Nach der Büste von Chr. Fr. Tieck.

Dieser hochbegabte Mann konnte nicht ohne Eindruck auf das Gemüt Karolinens bleiben, und es sind mehrere Brieflein von ihr an ihre Freundin Karoline von Barckhaus, geb. Leonhardi, erhalten, in denen sie ihrer Liebe rührend und liebenswürdig Ausdruck gab. Den Sommer 1799 verbrachte die Günderode bei ihrer Mutter in Hanau. Sie war leidend, Kopf- und Augenschmerzen plagten sie, und sie zog sich so viel als möglich vom geselligen Leben zurück. Auch das Herz war ihr schwer, denn sie wußte nicht, ob sie wieder geliebt werde und Hoffnungen hegen dürfte. In dieser Not eröffnete sie sich der Frau von Barckbaus, die auch Savigny gut kannte. Ihr schrieb sie am 4. Juli 1799 aus Hanau:

„Schon beim ersten Anblick machte Savigny einen tieferen Eindruck auf mich; ich suchte es mir zu verbergen und überredete mich, es sei bloß Theilnahme an dem sanften Schmerz, den sein ganzes Wesen ausdrückt, aber bald, sehr bald belehrte mich die zunehmende Stärke meines Gefühls, daß es Leidenschaft sei, was ich fühle. Ich wußte mich vor Freuden kaum zu fassen, als Sie mir in Ihrem letzten Briefe schrieben, Savigny käme nach Wilhelmsbad.
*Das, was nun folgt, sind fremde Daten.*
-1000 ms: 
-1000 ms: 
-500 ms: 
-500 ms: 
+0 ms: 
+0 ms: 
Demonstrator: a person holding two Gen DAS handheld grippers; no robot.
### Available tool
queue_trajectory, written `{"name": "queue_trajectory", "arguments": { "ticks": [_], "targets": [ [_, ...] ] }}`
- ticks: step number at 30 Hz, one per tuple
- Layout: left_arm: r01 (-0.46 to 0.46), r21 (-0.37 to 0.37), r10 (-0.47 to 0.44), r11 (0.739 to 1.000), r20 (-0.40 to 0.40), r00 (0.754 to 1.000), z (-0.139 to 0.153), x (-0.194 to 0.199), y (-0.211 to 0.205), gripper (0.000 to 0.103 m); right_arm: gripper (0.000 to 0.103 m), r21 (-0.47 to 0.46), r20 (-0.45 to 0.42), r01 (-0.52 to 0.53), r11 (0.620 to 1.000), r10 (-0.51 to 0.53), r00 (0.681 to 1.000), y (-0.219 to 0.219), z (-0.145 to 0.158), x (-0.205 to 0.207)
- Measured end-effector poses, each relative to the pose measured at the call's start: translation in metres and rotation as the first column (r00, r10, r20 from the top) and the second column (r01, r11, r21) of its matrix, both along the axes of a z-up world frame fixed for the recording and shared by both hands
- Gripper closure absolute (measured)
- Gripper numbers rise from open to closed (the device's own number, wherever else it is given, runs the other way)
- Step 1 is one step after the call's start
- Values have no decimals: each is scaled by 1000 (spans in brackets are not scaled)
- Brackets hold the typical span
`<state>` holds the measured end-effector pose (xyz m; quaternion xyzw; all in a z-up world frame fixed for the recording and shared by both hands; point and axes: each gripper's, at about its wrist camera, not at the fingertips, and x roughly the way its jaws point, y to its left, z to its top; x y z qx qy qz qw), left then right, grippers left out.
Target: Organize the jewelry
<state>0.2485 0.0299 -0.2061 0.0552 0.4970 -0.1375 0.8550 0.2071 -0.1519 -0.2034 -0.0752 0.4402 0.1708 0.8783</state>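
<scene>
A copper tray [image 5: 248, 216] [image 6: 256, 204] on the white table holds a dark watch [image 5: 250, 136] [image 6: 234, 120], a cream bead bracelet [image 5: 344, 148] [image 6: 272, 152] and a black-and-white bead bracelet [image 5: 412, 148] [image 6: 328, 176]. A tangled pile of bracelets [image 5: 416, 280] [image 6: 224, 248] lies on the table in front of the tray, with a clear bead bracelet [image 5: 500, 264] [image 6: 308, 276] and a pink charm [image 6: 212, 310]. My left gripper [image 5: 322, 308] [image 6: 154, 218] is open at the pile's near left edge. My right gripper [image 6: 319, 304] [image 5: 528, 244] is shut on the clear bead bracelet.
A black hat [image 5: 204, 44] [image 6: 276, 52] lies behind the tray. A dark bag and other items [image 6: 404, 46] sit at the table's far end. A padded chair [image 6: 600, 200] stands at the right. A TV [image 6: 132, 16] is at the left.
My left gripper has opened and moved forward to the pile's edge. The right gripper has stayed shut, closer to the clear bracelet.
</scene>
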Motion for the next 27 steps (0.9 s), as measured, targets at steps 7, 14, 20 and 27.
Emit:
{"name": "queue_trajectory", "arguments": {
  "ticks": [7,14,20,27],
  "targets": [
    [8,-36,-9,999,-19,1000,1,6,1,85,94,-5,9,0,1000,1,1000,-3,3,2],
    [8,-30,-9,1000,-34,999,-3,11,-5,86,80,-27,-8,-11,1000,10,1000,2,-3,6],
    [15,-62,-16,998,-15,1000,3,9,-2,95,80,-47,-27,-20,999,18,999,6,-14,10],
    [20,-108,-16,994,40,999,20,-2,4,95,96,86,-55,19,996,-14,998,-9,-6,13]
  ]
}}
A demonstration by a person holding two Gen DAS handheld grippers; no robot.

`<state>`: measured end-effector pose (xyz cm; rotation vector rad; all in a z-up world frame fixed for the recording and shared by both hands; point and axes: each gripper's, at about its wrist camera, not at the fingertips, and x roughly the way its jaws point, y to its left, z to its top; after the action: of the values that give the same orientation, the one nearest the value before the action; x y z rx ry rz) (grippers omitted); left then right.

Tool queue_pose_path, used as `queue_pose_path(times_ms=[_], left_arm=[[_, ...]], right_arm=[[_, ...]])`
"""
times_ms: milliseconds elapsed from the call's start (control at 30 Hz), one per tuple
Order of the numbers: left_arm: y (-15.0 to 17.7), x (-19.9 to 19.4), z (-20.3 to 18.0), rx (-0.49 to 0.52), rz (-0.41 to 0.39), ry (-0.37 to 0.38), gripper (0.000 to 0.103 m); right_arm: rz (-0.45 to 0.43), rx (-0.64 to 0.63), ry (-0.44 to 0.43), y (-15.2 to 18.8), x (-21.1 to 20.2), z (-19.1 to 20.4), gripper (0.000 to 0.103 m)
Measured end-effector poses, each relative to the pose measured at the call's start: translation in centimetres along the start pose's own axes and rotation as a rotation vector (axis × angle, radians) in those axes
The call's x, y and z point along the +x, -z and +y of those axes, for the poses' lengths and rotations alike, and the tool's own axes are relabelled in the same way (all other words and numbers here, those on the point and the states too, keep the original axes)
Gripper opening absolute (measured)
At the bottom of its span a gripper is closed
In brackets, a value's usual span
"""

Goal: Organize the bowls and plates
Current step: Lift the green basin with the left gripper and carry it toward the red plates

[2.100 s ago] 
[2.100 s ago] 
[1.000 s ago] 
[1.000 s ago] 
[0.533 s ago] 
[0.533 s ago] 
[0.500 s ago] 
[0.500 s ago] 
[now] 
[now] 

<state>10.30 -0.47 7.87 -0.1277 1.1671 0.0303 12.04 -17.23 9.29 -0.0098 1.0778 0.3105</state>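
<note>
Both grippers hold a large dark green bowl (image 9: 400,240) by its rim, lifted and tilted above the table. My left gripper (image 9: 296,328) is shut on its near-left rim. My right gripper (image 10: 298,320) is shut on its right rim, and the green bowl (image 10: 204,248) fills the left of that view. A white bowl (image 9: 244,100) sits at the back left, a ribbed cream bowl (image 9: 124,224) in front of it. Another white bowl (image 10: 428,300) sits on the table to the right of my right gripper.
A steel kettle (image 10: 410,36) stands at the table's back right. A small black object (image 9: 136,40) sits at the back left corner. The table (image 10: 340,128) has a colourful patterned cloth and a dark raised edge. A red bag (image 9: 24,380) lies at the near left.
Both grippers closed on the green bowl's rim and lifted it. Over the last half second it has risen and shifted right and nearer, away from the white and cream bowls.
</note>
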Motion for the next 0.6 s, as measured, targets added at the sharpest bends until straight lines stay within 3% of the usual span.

Zürnen möchte ich mit mir selbst, daß sich mein Herz so schnell an einen Mann hingab, dem ich wahrscheinlich ganz gleichgiltig bin; aber es ist nun so, und mein einziger Trost ist, bei Ihnen, Beste, freundliche Theilnahme zu suchen …“

Frau von Barckhaus versagte ihr diese Teilnahme nicht, aber sie suchte Karolinen auf andere Gedanken zu bringen und

Empfohlene Zitierweise:
verschiedene: Die Gartenlaube (1898). Ernst Keil's Nachfolger, Leipzig 1898, Seite 721. Digitale Volltext-Ausgabe bei Wikisource, URL: https://de.wikisource.org/w/index.php?title=Seite:Die_Gartenlaube_(1898)_0721.jpg&oldid=- (Version vom 4.4.2023)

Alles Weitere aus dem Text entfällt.